Da diversi mesi si susseguono incontri, dibattiti e iniziative all’interno del mondo cattolico italiano, che denunciano un rinnovato fermento ed una nuova attenzione al contesto politico. A tutto ciò si accompagna ovviamente lo stanco ritornello “si sta costruendo la nuova Dc”, che da molti anni si ascolta – come auspicio o come minaccia – ogni qual volta tre cattolici si incontrano fuori da una chiesa.

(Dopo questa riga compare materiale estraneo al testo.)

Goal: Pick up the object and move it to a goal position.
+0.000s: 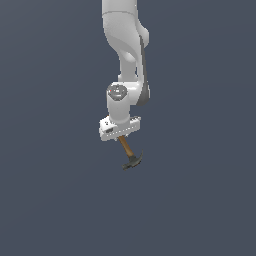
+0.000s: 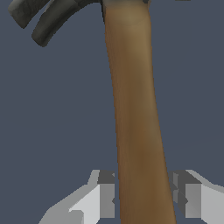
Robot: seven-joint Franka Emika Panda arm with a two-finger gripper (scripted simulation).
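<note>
My fingers (image 2: 106,197) clamp the hammer (image 2: 135,113) low on its wooden handle, one pad each side. In the exterior view it hangs below my gripper (image 1: 120,134), head toward five o'clock. With the weight far from my pads, I judge slow, steady carrying best, so it does not swing. No goal marker shows; the head's striking face is cut off in the wrist view.

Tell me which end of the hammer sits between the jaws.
The light brown handle end; the dark head hangs free below the gripper.
</note>
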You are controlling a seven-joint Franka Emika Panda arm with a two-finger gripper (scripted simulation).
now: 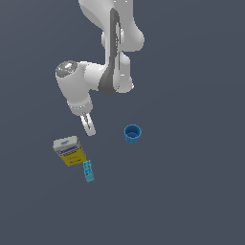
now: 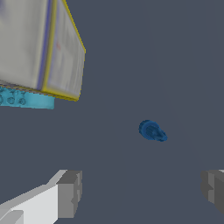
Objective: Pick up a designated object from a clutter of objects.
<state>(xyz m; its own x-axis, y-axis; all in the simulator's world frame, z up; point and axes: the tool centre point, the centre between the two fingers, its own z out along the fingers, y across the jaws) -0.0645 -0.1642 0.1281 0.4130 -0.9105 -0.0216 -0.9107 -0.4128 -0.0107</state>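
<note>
Approach step: I see gripper (image 2: 140, 192) spread wide, empty, tiny dark blue piece (image 2: 152, 131) mid-frame; descend next

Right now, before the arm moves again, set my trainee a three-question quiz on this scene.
1. True or false: the pincer is shut on the tiny dark blue piece.
2. Which item lies furthest toward the exterior view's right? A: the yellow-and-white box. B: the cyan studded block. C: the round blue cup.
3. Name the item that lies right beside the yellow-and-white box.

Key: 1 false, the pincer is open and the piece lies on the surface, gripped by nothing. 2 C. 3 the cyan studded block.
</note>
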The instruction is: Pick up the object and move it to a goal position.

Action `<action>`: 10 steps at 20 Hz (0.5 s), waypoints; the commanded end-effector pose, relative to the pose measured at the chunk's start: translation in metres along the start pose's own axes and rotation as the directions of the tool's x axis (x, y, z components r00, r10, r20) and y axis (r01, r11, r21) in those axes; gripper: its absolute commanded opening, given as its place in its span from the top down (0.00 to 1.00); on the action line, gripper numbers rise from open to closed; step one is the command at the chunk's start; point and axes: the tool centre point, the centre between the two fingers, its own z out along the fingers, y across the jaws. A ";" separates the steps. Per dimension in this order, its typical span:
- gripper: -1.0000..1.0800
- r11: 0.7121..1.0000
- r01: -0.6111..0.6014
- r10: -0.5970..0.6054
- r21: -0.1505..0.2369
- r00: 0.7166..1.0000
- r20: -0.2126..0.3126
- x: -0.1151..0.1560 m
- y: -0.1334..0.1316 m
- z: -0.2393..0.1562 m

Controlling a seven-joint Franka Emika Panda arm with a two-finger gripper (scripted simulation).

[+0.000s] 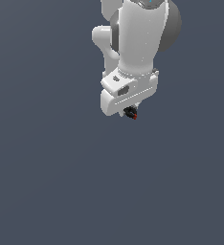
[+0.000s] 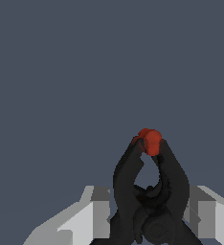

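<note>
A plain, featureless slate-grey ground (image 1: 47, 182) fills both views, with no edge, wall or other item visible anywhere, so there appears to be open room on every side. Against it hangs the white, glossy jointed robot arm (image 1: 138, 38), reaching down from the top of the exterior view. At its lower end sits the white blocky gripper (image 1: 127, 109), its pale fingers (image 2: 92, 217) drawn in close on either side of the small black object with thin crossing prongs and a red tip (image 2: 150, 186). In the exterior view that object shows only as a dark speck with a red dot just under the gripper.

The grasp looks made, so the step in hand is likely the carry. No goal marker is visible; the next move calls for a steady translation with the pinch firm, since so thin a piece could twist or slip.
</note>
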 end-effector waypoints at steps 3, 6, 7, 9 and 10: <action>1.00 1.000 0.000 0.000 0.001 1.000 0.001 0.001 -0.012 -0.050; 1.00 1.000 -0.001 0.001 0.001 1.000 0.000 0.001 -0.018 -0.077; 1.00 1.000 -0.001 0.001 0.001 1.000 0.000 0.002 -0.020 -0.085; 1.00 1.000 -0.001 0.001 0.001 1.000 0.000 0.003 -0.023 -0.098; 1.00 1.000 -0.001 0.001 0.001 1.000 0.000 0.003 -0.025 -0.104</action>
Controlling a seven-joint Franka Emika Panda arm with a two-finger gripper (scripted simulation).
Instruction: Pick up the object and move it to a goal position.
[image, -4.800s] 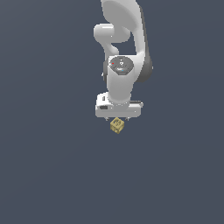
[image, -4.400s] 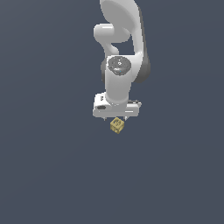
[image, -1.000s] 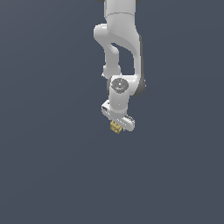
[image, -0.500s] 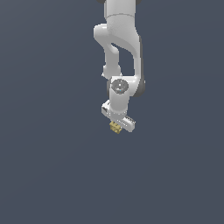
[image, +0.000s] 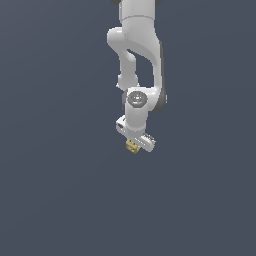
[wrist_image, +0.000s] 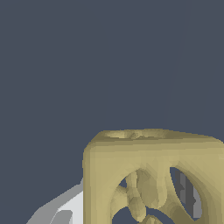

Ma la realtà è più complessa e ben più interessante: associazioni, movimenti, organizzazioni sociali, economiche e sindacali di ispirazione cristiana sono davvero in movimento e fortemente interessate a dare un contributo ad uscire dalla drammatica situazione politico sociale attuale, ma le forme di questo rinnovato impegno non sono ancora compiutamente precisate.
Se, da un lato, l’invito di papa Benedetto XVI a costruire una «nuova generazione di uomini e donne capaci di assumersi responsabilità dirette nei vari ambiti del sociale, in modo particolare in quello politico » risuona come un appello cogente, dall’altro si scorge in questa fase uno spazio nuovo dato dalla fine ormai prossima del berlusconismo, che manifesta la crisi di un modello politico prima ancora che di una leadership.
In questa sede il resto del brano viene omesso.